The Philosophical Assumptions behind Historical Criticism of the Gospels

The Philosophical Assumptions behind Historical Criticism of the Gospels November 28, 2023

Twenty-one percent of white mainline Protestants do not believe in the virgin birth of Jesus, a Pew research survey found. By contrast, only 1 percent of white evangelical Protestants say they don’t believe this story.

This division among Protestants over the virgin birth, as well as other biblical miracles, is not new. For more than a century, American Protestants have been debating these questions – and for more than a century, some seminary and college professors of the New Testament have said that the historical evidence does not support the facticity of the virgin birth or other traditional beliefs of the church.

Those who don’t believe often cite the evidence of historical criticism of the Bible as a reason to assume that stories such as the virgin birth were early Christian legends that developed over the course of several decades rather than factual accounts based on first-hand testimony. Theologically conservative Christians who continue to believe in the virgin birth or the resurrection are ignoring the historical evidence, they claim.

Yet on closer inspection, it seems that this claim is based on philosophical assumptions rather than historical evidence. In fact, when American college professors of the New Testament first encountered historical criticism of the gospels in the early nineteenth century, they rejected it on the grounds that the evidence for it was lacking. It was only a half century later, after they had acquired a new philosophical framework, that they accepted historical criticism of the Bible. The evidence for (or against) historical criticism of the Bible had not changed, but their view of it did, because their philosophical frame of reference had shifted.

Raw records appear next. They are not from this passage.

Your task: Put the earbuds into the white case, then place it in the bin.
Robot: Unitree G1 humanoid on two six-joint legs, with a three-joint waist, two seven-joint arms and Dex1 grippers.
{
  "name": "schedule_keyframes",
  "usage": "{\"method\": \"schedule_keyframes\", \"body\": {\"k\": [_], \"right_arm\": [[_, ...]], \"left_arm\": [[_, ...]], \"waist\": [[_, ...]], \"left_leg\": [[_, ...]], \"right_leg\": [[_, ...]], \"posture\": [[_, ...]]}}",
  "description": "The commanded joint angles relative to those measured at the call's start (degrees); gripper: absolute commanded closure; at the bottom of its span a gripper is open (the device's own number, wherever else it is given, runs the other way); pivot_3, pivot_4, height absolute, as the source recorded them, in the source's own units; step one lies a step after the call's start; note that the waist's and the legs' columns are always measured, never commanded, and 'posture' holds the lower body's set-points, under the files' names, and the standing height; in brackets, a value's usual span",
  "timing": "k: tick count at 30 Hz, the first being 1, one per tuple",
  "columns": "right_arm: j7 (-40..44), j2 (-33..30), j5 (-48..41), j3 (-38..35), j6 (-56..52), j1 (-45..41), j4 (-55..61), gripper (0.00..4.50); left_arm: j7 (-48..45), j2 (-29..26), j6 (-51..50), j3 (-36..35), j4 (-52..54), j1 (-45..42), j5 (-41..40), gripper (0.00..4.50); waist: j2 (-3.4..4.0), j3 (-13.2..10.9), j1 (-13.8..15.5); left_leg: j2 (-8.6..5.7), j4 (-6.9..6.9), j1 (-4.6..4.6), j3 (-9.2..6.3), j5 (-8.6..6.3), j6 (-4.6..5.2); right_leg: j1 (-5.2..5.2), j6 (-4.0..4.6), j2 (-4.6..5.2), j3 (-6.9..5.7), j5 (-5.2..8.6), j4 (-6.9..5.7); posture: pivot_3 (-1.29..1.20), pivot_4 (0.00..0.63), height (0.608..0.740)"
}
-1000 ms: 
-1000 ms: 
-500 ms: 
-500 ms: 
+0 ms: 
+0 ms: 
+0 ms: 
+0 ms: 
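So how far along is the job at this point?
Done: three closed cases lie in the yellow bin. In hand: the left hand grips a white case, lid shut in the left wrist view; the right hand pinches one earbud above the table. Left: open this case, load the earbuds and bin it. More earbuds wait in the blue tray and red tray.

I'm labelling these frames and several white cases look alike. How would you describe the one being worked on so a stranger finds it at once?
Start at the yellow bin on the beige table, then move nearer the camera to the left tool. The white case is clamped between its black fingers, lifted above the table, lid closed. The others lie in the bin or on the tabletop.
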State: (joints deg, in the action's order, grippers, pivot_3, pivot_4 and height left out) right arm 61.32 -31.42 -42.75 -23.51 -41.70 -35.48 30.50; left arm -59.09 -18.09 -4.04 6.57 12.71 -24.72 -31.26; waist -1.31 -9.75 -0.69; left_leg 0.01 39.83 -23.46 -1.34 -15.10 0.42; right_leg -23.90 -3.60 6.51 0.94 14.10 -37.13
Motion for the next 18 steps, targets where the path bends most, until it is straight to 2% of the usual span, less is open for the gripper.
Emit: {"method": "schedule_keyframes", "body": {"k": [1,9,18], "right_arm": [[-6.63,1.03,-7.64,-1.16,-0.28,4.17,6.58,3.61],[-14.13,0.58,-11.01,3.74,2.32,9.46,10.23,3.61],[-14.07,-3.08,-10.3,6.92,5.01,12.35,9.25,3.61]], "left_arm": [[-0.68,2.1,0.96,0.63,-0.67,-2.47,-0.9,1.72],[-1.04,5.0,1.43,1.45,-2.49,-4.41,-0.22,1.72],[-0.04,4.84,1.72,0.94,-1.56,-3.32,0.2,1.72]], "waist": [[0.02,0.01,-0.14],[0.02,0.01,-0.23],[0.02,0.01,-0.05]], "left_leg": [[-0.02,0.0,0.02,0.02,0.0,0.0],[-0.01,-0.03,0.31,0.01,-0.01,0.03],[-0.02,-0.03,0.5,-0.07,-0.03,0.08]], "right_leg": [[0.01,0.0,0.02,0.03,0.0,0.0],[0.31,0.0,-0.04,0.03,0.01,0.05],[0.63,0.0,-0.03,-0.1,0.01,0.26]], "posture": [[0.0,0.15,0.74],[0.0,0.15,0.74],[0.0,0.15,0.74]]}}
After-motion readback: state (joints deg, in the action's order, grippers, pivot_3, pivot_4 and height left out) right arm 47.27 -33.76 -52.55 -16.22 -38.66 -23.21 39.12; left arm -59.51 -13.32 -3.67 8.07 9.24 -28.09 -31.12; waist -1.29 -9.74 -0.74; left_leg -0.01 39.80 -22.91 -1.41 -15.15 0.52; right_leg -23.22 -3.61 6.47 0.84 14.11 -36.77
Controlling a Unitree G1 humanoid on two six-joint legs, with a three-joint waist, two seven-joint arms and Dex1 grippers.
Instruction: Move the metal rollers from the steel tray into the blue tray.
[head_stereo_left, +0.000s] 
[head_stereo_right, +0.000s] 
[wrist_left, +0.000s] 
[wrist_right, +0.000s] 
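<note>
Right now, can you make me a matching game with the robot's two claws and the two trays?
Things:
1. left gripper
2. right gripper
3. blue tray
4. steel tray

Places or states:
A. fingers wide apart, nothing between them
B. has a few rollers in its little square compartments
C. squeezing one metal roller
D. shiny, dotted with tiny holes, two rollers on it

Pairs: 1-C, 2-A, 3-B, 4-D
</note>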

Historical criticism of the Bible (that is, the attempt to reconstruct the history of a biblical text’s formation and examine it as a product of a particular historical era) began at least as early as the late seventeenth century, when the skeptical Dutch Jewish philosopher Baruch Spinoza critically examined the Torah and concluded that there were at least some parts that Moses could never have written, since they described events that occurred after his lifetime. He could never have written the last chapter of Deuteronomy, for instance, since it describes his own death.

Spinoza's Radical Enlightenment - Left Voice
Baruch Spinoza (1632-1677)

Spinoza’s work influenced several British deists, who repeated some of his arguments, and it also sparked critical study of the Bible in France. At the end of the eighteenth century, German scholars began imitating some of his methods and expanding them into a scientific discipline that covered not only the Old Testament but also the New.

British and American college professors, ministers, and Christian apologists almost never referenced Spinoza or other practitioners of historical criticism of the Bible directly, but when they encountered the arguments of the historical critics through the writings of contemporary deists, they issued rebuttals that they thought were convincing. In the mid-eighteenth century, the Dissenting church minister Nathaniel Lardner wrote a 17-volume defense of the historicity of the four gospels that addressed every argument he could find against the historical accuracy of any episode of Jesus’s life recorded in the Synoptics or the gospel of John. He spent 86 pages on the census of Quirinius, ultimately concluding that while an empire-wide census in the year of Jesus’s birth was unlikely, there was no reason to believe that a local census in Judea had not occurred that year.

Lardner approached his project with different assumptions than the historical critics had. For Lardner, the question he faced with every recorded episode in Jesus’s life was: Is there anything in this biblical account that is impossible to reconcile with what I know from the other gospels and from extrabiblical sources from the ancient world? If the answer was no, the account should be believed, he thought.

But this was not the question that guided historical critics in early nineteenth-century German universities as they examined the biblical text. They did not ask whether the biblical accounts could be harmonized with information from other sources. Instead, they approached the text with a much greater suspicion of the miraculous than Lardner had had – and they believed that if miraculous accounts were legends, they must have evolved over the course of several generations.

Nathaniel Lardner (1684-1768) (engraving by Thomas Kitchin)

Lardner was in many ways a liberal in his day. He was far more willing than his American contemporary Jonathan Edwards was to subject the Bible to the test of human reason. In his quest to weigh each episode in the gospels against the historical evidence from other sources, he was engaged in an Enlightenment project that Calvinist ministers of a previous generation would have been unlikely to attempt. But ultimately, he thought that the Bible could be harmonized with other sources, and that if that were the case, the Bible should be accepted as historically trustworthy until proven otherwise. Miraculous accounts should not be rejected a priori – and if they harmonized with other historical evidence and were based on eyewitness testimony, they should be treated as credible as long as the witnesses themselves were trustworthy.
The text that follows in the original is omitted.